» Exercise aim: From the line containing "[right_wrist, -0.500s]" down to the line containing "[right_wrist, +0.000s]", copy out the entries below exactly, both lines included, and nothing else; pictures do not belong in the copy.

» Material shown:
##############################

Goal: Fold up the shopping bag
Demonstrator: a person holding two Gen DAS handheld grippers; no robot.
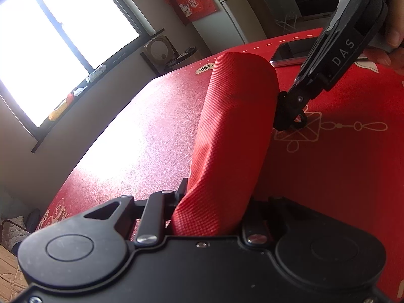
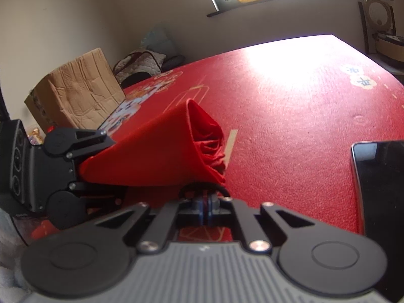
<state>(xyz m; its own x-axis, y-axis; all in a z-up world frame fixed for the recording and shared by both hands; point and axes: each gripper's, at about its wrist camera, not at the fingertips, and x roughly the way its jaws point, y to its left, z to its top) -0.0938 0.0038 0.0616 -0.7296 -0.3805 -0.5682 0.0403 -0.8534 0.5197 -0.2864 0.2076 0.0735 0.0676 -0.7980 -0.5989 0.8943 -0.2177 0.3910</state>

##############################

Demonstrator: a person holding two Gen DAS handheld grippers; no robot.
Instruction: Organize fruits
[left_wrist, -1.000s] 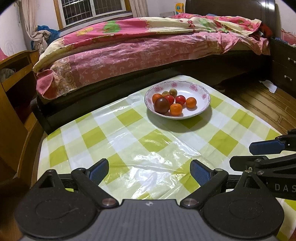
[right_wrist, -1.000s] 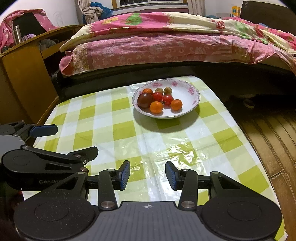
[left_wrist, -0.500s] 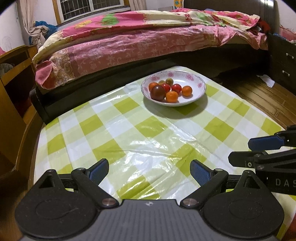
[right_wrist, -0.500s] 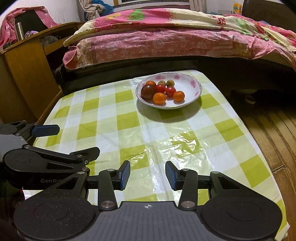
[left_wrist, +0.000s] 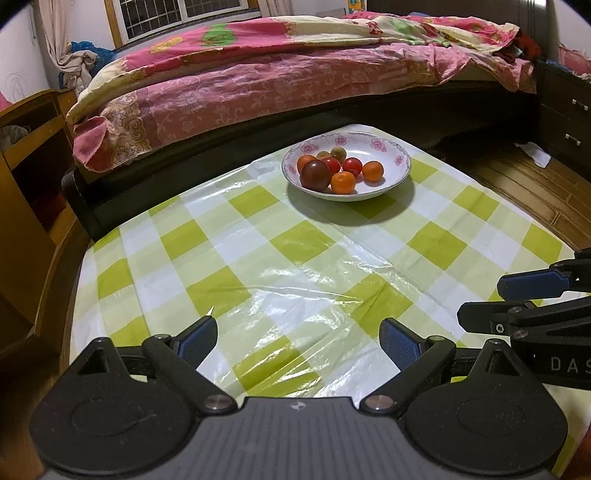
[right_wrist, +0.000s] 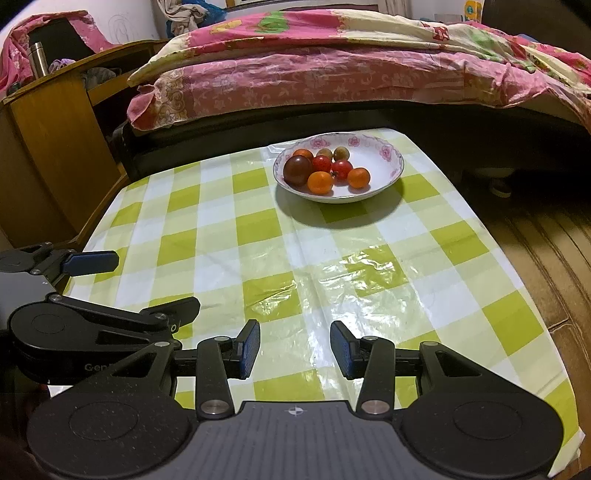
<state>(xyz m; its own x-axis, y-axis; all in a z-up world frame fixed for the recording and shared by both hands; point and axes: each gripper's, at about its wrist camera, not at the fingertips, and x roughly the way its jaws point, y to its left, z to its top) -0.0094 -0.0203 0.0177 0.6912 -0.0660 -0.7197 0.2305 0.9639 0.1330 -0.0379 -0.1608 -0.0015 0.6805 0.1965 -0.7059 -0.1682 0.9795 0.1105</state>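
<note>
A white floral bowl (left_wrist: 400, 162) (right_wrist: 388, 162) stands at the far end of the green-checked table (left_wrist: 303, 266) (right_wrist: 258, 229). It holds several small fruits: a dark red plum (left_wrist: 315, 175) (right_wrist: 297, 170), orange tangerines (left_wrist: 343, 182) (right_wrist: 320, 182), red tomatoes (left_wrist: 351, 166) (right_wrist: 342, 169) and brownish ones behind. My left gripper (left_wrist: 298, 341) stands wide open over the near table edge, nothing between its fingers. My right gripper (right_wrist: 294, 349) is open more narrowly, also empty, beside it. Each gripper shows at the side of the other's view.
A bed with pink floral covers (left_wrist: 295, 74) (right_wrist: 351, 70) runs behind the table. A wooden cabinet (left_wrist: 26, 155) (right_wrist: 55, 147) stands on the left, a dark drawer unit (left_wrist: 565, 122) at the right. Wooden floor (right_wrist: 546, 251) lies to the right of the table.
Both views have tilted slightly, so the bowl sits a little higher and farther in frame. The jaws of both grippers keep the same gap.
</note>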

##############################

» Finished exercise:
[right_wrist, -0.500s] 
[left_wrist, +0.000s] 
[right_wrist, +0.000s] 

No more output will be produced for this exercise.